What to produce
Once you find the line with "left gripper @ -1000" in the entries below, print it and each line after it up to and including the line with "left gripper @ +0", exactly, without pictures.

Material for this task

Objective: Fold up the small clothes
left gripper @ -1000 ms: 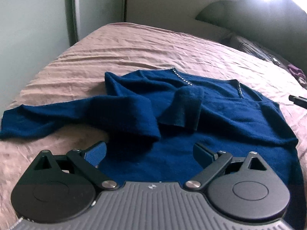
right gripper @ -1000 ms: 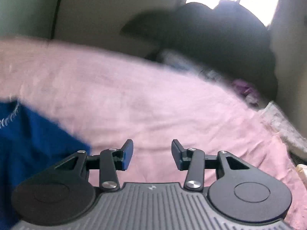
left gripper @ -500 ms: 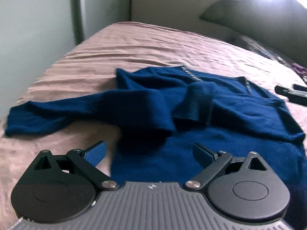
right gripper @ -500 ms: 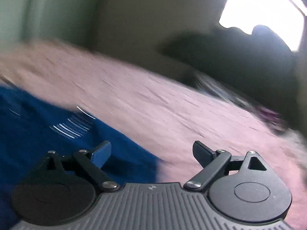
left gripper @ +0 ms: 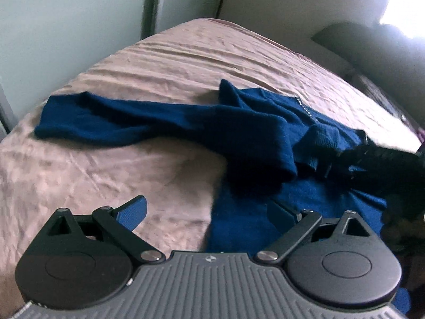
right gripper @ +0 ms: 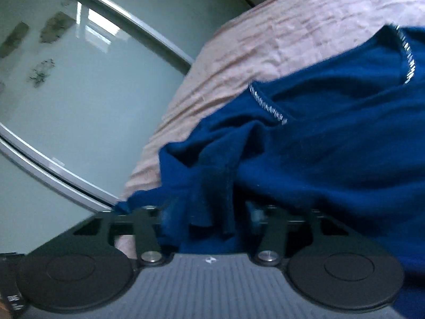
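My right gripper (right gripper: 209,212) is closing on a bunched fold of the soft dark-blue knit sweater (right gripper: 332,138) (limp, stretchy, so grab at seams). Left gripper (left gripper: 207,210) gapes empty, sweater's sleeve (left gripper: 111,119) ahead-left on the bed.

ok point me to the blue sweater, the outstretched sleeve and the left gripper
blue sweater (right gripper: 332,146), right wrist view, on the body below the trimmed neckline
outstretched sleeve (left gripper: 111,122), left wrist view, mid-sleeve
left gripper (left gripper: 207,212), left wrist view, midway between its fingertips
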Motion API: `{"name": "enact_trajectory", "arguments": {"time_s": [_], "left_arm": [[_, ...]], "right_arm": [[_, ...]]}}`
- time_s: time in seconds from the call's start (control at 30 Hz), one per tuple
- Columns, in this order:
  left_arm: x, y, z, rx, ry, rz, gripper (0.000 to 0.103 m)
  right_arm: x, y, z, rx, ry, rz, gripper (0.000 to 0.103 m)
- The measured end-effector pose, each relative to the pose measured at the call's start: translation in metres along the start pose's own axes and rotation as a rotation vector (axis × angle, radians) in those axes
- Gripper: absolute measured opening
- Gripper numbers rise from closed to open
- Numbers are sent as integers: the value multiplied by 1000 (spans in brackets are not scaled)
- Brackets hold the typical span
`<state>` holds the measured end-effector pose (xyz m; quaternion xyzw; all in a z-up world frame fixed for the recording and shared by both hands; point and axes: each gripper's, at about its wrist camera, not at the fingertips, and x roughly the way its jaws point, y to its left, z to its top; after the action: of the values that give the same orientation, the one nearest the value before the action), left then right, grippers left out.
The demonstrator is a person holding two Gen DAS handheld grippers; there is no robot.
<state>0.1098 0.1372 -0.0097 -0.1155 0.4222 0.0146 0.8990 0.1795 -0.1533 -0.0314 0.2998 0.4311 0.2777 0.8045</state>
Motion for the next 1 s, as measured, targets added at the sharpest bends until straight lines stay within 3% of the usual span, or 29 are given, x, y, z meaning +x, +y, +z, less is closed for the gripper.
{"name": "enact_trajectory", "arguments": {"time_s": [0.03,0.1,0.17,0.3,0.4,0.47,0.5,0.53,0.57,0.6,0.67,0.73,0.8,0.87,0.9,1.0], "left_arm": [[-1,3,0,-7,-2,-5,98],[-5,5,1,-4,-10,-5,98],[-6,8,2,-3,-17,0,98],[-3,17,4,-40,-10,-19,98],[0,24,4,-72,-1,-33,98],[0,25,3,-80,-9,-20,98],[0,26,2,-77,-16,-13,98],[-2,26,1,-72,-22,-4,98],[-3,26,0,-68,-24,1,98],[-4,27,0,-65,-23,5,98],[-4,29,-1,-70,-17,15,98],[-5,31,0,-76,-16,23,98],[-7,31,2,-74,-22,27,98],[-6,29,4,-57,-29,34,98],[-6,27,6,-48,-33,38,98],[-8,18,10,7,-66,33,98]], "right_arm": [[-8,-3,0,-6,0,-1,16],[-23,0,-1,-33,-13,11,9],[-33,-7,7,-69,-35,20,9],[-93,8,19,-150,-97,31,7],[-134,21,31,-214,-149,-4,7],[-139,25,38,-241,-144,-24,9],[-135,22,39,-215,-122,-22,13],[-122,15,38,-174,-83,-10,30],[-110,10,35,-145,-52,3,62],[-95,6,30,-129,-27,19,76],[-67,0,20,-103,-2,23,81],[-38,-4,14,-64,16,40,80],[-12,-7,12,-48,22,3,62],[8,-16,11,15,42,18,16],[13,-19,11,39,41,23,9],[2,-14,10,-2,-9,9,5]]}}
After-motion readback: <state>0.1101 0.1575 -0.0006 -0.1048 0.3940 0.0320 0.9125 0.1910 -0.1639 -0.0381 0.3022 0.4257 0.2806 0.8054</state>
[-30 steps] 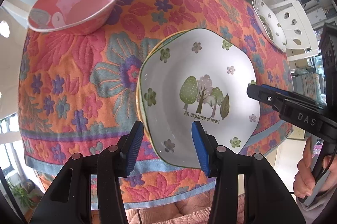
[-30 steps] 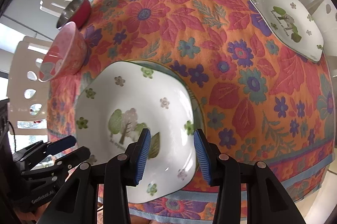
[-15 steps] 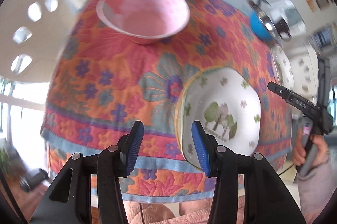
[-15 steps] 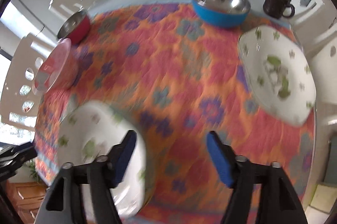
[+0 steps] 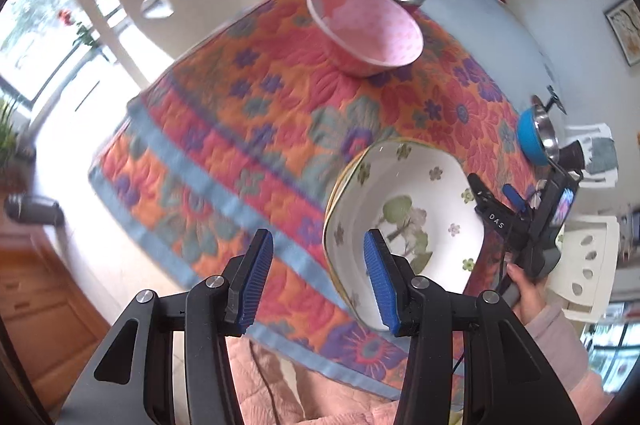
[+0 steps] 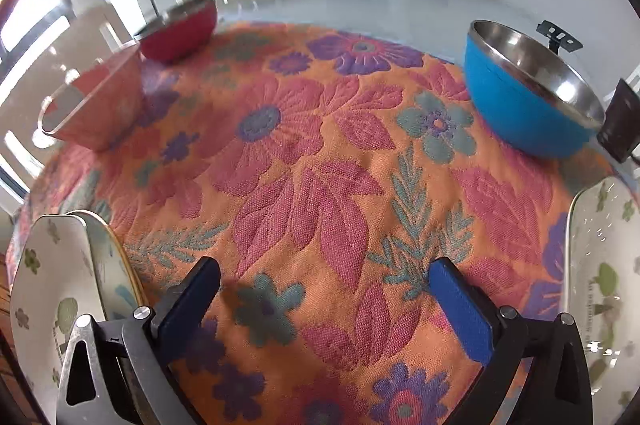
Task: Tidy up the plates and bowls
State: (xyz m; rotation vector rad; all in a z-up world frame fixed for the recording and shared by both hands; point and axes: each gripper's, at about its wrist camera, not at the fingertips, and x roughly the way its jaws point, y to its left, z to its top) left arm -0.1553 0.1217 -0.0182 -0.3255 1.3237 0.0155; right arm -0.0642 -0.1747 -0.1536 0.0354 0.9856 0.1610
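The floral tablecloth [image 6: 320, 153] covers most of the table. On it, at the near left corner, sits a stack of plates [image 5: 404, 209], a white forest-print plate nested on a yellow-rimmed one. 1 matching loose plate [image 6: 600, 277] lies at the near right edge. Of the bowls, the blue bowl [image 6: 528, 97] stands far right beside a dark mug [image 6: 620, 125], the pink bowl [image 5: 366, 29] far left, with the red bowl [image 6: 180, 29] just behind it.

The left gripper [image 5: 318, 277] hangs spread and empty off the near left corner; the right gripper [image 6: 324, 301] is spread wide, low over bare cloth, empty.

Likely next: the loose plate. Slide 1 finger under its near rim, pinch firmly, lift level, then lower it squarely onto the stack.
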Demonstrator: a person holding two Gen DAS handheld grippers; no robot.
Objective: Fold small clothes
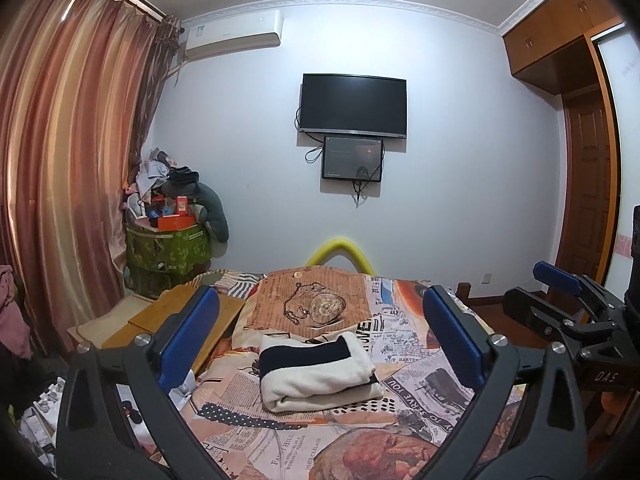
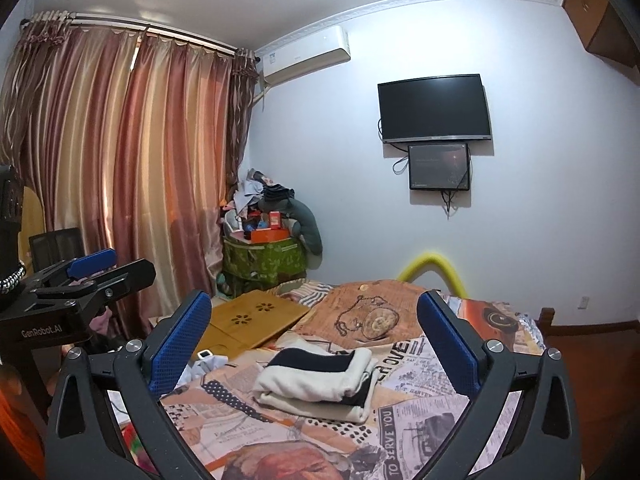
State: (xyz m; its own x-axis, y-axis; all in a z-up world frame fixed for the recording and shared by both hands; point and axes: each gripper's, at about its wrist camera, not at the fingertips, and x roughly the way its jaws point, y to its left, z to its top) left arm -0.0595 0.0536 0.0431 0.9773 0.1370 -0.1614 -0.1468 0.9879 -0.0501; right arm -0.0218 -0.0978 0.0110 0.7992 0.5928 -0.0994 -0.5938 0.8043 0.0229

Solution to this exercise
left gripper @ -1000 ms: 
right gripper @ -1000 ms: 
left gripper @ -500 ms: 
right gripper @ -500 ms: 
left gripper @ +0 ms: 

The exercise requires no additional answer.